Please output exactly the part of the records below that opens with the line containing "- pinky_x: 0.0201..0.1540" and closes with the line containing "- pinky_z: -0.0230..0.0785", both lines included, and nothing else.

(Given information Opens)

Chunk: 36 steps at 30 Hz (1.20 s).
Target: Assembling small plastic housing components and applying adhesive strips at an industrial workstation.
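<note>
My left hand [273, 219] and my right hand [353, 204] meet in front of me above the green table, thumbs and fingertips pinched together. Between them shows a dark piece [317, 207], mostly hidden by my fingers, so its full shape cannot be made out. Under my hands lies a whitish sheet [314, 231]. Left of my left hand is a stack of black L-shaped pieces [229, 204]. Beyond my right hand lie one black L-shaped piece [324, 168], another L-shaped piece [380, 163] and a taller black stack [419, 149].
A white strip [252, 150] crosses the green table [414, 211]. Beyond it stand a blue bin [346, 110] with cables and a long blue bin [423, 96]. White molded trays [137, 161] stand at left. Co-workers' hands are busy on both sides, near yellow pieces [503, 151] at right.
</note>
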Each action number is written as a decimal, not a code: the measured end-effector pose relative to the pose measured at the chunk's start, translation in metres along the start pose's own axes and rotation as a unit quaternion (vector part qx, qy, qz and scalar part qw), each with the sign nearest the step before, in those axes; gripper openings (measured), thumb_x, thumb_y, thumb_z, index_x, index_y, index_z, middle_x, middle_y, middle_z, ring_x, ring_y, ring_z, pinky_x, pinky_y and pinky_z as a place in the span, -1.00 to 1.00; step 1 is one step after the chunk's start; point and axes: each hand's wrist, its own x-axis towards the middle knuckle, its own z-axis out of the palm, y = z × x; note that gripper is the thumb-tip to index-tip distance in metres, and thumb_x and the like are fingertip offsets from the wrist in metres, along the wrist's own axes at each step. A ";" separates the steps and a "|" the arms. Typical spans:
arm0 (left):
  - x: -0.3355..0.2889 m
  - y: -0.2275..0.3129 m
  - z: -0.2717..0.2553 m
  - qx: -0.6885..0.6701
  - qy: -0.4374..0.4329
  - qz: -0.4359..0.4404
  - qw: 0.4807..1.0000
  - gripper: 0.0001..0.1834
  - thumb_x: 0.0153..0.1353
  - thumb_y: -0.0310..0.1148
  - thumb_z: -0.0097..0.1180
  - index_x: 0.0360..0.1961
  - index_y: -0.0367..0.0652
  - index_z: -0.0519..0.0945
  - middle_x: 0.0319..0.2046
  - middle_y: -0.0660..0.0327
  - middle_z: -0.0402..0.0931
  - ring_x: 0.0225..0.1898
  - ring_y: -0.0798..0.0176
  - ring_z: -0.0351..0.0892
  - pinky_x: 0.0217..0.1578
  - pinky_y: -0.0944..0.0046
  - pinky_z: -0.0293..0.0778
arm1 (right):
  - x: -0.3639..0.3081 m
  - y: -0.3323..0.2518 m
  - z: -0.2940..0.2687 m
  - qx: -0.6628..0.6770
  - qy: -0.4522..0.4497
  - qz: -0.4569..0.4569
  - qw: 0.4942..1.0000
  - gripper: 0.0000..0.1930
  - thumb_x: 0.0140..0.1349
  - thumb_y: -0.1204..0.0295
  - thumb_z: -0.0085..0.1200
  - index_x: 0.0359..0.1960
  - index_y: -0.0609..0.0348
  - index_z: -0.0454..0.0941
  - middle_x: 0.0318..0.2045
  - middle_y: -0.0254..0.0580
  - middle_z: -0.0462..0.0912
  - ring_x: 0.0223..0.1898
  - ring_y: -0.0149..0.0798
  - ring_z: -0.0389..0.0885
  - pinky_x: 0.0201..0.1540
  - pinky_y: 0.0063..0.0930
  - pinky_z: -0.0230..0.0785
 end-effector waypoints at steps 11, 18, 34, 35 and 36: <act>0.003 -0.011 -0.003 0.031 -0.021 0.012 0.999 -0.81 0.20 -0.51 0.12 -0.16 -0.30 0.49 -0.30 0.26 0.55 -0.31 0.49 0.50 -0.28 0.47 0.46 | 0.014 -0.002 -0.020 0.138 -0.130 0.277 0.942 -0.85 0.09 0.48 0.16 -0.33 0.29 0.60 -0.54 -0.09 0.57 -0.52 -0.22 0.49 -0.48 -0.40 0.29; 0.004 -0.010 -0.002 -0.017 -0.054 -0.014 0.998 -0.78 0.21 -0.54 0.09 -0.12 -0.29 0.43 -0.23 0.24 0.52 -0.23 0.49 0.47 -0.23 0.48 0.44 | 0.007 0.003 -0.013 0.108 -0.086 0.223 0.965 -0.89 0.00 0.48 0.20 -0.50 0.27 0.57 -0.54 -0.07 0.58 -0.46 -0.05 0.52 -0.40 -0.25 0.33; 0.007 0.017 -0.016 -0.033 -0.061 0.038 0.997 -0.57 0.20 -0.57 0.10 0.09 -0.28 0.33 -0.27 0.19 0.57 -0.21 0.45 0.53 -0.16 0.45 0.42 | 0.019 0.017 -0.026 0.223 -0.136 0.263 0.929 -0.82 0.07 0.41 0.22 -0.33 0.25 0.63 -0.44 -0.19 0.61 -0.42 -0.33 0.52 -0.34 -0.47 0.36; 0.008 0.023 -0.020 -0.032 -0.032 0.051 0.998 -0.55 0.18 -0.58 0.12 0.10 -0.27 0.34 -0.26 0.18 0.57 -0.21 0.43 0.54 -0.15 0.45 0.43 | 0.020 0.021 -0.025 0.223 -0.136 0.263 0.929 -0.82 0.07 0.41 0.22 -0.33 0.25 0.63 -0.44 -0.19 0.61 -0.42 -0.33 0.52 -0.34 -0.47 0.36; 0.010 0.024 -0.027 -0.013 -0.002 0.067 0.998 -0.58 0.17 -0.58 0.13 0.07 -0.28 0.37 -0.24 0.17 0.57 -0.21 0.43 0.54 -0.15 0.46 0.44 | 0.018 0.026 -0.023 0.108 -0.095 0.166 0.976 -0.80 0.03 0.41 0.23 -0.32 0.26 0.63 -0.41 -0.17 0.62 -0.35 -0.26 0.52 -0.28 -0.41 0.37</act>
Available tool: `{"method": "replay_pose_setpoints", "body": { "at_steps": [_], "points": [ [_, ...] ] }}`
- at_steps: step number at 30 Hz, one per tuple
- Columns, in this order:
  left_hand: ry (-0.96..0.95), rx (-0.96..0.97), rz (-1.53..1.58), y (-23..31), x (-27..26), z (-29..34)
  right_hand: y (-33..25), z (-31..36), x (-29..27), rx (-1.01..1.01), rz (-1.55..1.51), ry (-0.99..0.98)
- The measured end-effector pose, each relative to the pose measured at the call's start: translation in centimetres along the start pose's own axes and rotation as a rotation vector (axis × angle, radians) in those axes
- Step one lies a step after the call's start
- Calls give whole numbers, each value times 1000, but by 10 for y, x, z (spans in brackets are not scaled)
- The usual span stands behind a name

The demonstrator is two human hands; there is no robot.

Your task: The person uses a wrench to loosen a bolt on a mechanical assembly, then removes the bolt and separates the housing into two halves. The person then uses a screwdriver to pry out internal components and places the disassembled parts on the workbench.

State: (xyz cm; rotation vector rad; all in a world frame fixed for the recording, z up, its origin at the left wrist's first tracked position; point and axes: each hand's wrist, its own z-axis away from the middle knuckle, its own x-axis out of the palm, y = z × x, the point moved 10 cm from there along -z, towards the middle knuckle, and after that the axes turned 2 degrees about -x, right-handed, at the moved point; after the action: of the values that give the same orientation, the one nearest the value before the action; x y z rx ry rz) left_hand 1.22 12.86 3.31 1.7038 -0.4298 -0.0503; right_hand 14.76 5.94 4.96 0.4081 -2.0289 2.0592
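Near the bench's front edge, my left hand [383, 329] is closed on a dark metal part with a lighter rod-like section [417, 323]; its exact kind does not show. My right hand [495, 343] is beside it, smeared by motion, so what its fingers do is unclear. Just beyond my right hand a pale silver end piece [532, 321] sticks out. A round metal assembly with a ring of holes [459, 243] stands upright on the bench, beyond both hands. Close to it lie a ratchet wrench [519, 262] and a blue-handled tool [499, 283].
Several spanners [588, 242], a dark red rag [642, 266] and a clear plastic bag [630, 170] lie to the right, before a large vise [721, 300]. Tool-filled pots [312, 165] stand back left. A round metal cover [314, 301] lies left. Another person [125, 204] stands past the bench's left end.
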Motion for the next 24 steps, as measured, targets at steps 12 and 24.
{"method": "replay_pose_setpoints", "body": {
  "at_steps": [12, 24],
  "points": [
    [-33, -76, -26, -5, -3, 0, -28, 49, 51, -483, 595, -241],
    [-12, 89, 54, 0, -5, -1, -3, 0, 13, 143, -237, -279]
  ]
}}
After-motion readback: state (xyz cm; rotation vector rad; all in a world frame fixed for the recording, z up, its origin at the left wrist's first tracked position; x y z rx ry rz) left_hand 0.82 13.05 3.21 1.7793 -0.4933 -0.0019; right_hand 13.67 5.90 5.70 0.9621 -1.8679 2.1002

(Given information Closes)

▶ [Exercise answer]:
  - pinky_x: 0.0201..0.1540
  - pinky_y: 0.0063..0.0930
  - pinky_z: -0.0230..0.0785

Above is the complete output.